The Innovation Code: The Creative Power of Constructive Conflict by Jeff Degraff

The Innovation Code: The Creative Power of Constructive Conflict by Jeff Degraff

Author:Jeff Degraff
Language: eng
Format: epub
Publisher: Berrett-Koehler Publishers
Published: 2017-08-01T16:00:00+00:00


The Luminous Pragmatism of

Engineers

She may not want to admit it, but Aabha is an Engineer through and through. All of the qualities that make her a stellar lawyer—her luminous pragmatism, her methodical approach to problem solving, her penchant for objectivity, and her astonishing persistence—are the characteristics that define anyone with this dominant worldview. That she is a reluctant Engineer makes her all the more perfect as a model. For Engineers are much more complicated than the number-crunching, by-the-book people we might expect them to be. They are thoughtful, sensitive thinkers—as creative as Artists—yet they thrive in environments with procedures and established ways of doing things.

Engineers are systematic, disciplined team members. They embrace reliability as they work to eliminate deviance. They love to take preexisting ideas and products and make them into something bigger—something reproducible, global, universal. What they seek is efficiency. They strive for incremental innovations. They want quality—foolproof systems that can make a lot out of something already proven to be great.

At the organizational level, the Engineer organization is a large-scale company with many rules and structured, hierarchical ways of doing things. Since the organization’s growth is driven by process, it is easily scalable. Think Dell Computer. Think McDonald’s. Think Boeing and Toyota. Think British Petroleum. For these companies, failure is not an option. They are companies that make their money on scale. In these companies, you will always find complexity—there are many parts to manage. This is a slow-moving, low-risk kind of growth. It certainly won’t change the game, but it is most definitely a growth you can count on.

Taken too far, Engineers become control freaks. It’s the sweatshop sensibility that Aabha hated most about her law firm: the unthinking celebration of productivity at all costs. That Aabha could see the dark side of this in her colleagues makes her an especially self-aware Engineer. Indeed, her impulse to bring some creativity into the firm was a great one—for the people that Engineers need most in their lives are the ones most of them have the least in common with: Artists.
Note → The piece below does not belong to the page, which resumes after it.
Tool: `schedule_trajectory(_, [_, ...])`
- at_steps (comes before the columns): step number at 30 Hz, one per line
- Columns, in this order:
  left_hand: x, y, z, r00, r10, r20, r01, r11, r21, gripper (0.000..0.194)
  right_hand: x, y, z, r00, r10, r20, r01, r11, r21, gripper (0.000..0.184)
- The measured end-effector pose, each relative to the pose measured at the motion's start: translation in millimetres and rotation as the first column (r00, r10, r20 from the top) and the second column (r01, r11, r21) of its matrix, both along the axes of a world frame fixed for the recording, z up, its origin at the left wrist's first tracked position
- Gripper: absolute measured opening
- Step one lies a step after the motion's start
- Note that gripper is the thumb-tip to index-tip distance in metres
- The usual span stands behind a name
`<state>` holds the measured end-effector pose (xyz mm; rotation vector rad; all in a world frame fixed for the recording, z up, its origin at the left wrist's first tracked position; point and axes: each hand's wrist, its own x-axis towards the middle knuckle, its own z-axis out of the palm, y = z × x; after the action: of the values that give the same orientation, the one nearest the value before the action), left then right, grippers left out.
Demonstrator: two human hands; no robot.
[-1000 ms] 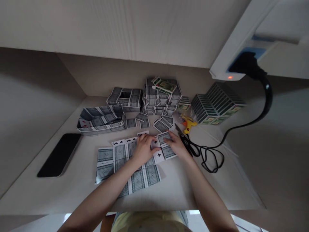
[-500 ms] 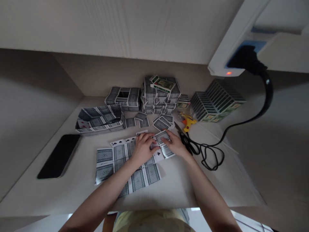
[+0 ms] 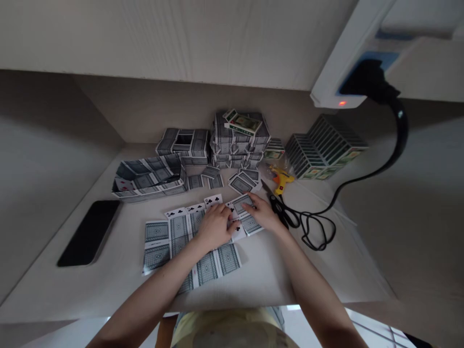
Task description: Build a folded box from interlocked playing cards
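A flat sheet of joined playing cards (image 3: 181, 241), mostly grey backs up with a few club faces along its far edge, lies on the white desk (image 3: 108, 285). My left hand (image 3: 213, 224) rests on the sheet's right part, fingers curled and pressing down. My right hand (image 3: 261, 212) lies beside it on the sheet's right end, fingertips spread flat on a grey-backed card (image 3: 242, 205). Both hands touch the cards and almost meet.
Behind stand card-built boxes (image 3: 148, 178), (image 3: 183, 142) and a taller stack (image 3: 239, 140). Loose cards (image 3: 244, 181), a yellow glue gun (image 3: 281, 180), scissors (image 3: 279, 208) and a black cable (image 3: 319, 227) lie right. Card packs (image 3: 322, 154) stand far right. A black phone (image 3: 89, 232) lies left.
My left hand slid slightly toward me on the sheet, uncovering a six-of-clubs card at the far edge. My right hand stayed on the right-end card. The view shifted a little.
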<state>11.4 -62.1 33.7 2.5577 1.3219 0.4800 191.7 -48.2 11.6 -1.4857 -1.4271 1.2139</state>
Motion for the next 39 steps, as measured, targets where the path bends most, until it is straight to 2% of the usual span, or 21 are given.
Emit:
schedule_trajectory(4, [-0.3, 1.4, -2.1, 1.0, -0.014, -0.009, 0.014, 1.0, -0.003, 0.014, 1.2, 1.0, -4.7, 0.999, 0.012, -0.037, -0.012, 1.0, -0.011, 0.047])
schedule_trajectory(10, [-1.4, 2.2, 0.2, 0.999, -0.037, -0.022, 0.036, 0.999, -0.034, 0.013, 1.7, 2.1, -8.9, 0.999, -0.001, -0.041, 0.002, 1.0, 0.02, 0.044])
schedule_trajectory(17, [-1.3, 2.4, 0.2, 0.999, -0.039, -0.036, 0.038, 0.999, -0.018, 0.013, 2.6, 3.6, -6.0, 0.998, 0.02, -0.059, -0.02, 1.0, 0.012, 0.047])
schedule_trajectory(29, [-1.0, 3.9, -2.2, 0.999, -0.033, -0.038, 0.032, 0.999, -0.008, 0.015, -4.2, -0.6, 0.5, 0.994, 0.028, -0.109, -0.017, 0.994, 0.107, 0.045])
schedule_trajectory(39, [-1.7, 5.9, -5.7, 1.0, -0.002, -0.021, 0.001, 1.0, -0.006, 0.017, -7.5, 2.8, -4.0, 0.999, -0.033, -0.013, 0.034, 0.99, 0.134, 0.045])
Artists and Engineers have a lot to teach each other. While Artists shake up the rules of Engineers, Engineers minimize the chaos of Artists.

What Engineers show everyone is that an innovation doesn’t have to be radical in order to be meaningful or worthwhile. It’s often better to think smaller and look at what’s already out there. Instead of trying to find something no one has seen before, Engineers create extensions of current solutions. They take something that already exists and make it a little different or better. They apply more effective uses of low-cost, low-level systems and technologies to transform an old service into a more efficient one. The key idea is not newer but better, cheaper, and faster.